- **Activity**: Using the data below, work out how many lines contain "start", and report only that number.

===== Supplied records

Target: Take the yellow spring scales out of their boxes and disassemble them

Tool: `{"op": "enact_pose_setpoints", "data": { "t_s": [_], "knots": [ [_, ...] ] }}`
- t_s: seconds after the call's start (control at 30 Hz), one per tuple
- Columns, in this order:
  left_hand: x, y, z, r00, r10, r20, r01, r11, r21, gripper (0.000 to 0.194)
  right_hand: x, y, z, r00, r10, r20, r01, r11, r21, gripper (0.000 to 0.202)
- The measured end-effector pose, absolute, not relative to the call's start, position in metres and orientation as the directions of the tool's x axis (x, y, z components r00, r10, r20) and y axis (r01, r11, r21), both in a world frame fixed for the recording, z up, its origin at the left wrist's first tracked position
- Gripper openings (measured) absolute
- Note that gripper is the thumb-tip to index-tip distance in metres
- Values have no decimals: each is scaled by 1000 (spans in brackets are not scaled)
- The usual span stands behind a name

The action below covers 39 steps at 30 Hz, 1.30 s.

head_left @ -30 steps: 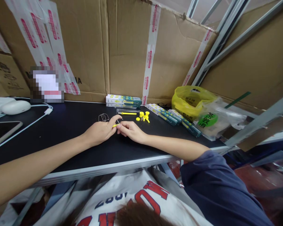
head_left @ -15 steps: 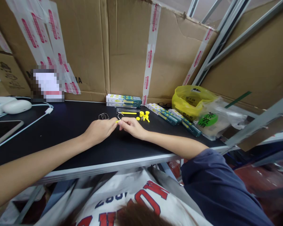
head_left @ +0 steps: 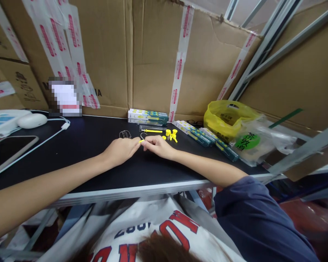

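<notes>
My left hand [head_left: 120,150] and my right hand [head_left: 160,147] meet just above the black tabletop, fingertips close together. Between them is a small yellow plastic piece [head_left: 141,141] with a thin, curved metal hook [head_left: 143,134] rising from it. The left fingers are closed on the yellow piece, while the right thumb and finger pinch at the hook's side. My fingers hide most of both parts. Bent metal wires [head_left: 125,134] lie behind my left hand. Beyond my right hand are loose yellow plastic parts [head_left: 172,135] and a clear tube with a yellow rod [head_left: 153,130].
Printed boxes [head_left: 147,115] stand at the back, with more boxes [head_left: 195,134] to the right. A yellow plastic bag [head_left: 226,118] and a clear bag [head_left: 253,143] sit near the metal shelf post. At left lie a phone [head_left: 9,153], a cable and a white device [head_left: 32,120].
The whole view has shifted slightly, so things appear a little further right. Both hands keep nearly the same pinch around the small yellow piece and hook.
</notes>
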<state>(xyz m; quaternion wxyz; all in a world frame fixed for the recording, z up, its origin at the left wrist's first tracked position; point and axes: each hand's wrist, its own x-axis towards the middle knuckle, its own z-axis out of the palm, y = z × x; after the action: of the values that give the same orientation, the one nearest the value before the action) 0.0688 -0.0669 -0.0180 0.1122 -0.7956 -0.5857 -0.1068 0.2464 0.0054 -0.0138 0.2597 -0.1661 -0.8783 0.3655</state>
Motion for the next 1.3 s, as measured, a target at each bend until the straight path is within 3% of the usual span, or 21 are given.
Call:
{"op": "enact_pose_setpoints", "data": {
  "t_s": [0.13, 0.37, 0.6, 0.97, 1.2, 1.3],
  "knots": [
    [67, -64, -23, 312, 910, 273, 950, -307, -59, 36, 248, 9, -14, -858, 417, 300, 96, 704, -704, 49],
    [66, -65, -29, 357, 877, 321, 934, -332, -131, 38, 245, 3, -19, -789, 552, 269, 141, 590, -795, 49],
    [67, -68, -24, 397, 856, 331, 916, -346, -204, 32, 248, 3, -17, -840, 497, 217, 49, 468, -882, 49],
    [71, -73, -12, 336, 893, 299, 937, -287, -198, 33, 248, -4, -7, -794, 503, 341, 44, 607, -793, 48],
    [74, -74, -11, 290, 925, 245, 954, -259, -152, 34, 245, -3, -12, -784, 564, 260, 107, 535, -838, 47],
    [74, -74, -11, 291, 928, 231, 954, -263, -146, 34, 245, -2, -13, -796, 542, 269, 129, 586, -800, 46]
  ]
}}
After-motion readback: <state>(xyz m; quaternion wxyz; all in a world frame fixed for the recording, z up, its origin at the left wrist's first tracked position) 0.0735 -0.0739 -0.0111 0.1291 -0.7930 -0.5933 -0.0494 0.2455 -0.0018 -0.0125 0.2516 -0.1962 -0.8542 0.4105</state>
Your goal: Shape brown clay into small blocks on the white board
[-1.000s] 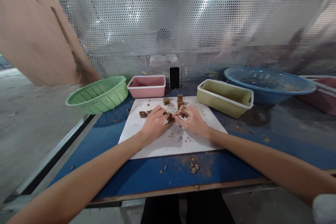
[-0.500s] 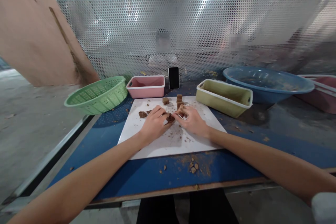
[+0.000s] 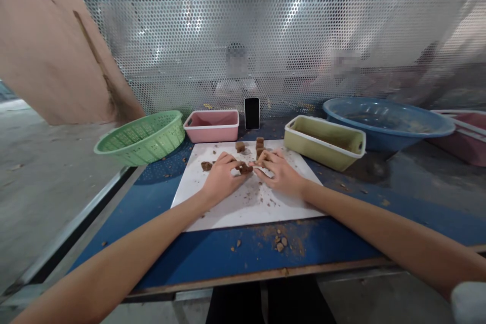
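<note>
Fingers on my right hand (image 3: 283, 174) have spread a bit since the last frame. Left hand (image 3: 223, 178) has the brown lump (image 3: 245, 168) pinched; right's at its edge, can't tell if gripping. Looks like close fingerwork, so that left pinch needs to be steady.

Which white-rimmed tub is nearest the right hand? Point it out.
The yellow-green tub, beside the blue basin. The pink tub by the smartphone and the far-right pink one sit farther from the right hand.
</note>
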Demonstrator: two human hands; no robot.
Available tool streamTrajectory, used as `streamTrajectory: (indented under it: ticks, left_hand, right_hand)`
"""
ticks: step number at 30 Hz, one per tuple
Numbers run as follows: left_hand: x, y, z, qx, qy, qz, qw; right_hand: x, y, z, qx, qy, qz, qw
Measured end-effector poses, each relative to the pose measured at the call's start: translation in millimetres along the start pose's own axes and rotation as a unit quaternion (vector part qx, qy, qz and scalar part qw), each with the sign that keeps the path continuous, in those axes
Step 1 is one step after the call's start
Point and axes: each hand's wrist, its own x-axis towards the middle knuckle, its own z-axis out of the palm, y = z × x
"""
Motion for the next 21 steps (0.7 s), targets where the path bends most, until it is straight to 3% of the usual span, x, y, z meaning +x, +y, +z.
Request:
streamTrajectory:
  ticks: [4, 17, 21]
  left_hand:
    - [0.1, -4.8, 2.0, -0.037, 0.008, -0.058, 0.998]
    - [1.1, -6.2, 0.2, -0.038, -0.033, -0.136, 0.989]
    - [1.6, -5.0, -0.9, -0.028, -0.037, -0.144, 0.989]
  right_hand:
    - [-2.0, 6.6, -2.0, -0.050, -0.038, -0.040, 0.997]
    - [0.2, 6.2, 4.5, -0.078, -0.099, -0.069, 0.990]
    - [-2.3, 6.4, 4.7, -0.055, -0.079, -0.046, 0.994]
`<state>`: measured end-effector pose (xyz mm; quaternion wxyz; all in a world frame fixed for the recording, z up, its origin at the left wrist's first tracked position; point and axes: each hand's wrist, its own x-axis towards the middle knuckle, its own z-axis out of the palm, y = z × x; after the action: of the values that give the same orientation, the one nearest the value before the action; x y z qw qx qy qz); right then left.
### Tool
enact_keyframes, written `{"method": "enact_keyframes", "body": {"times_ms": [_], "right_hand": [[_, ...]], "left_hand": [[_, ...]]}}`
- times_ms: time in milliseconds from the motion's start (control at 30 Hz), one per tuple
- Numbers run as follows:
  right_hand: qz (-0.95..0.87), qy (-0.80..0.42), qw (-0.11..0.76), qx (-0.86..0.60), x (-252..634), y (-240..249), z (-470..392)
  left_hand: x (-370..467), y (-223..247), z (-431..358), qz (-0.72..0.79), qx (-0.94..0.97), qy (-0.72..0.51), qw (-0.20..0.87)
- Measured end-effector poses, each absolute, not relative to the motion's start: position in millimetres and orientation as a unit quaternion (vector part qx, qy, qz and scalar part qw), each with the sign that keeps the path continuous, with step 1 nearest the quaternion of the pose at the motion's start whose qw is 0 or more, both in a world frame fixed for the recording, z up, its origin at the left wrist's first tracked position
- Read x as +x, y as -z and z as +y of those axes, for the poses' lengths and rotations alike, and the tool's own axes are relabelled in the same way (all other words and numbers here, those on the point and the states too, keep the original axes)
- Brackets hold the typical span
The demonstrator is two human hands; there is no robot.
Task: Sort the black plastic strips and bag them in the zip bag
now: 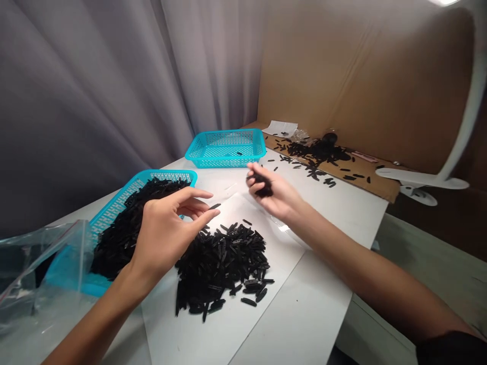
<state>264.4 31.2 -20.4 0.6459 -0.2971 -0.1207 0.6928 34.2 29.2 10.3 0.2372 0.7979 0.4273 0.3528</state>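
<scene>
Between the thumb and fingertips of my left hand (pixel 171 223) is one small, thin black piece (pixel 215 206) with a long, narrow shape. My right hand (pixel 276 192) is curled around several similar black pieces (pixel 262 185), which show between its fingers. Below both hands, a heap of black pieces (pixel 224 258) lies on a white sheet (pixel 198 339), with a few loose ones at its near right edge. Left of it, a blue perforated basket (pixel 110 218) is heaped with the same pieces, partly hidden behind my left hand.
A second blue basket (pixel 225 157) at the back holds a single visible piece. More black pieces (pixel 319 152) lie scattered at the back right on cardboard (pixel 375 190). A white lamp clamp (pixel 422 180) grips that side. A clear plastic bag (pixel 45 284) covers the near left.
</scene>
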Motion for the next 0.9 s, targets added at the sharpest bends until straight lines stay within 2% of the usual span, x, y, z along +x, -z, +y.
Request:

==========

- **Exercise result**: 6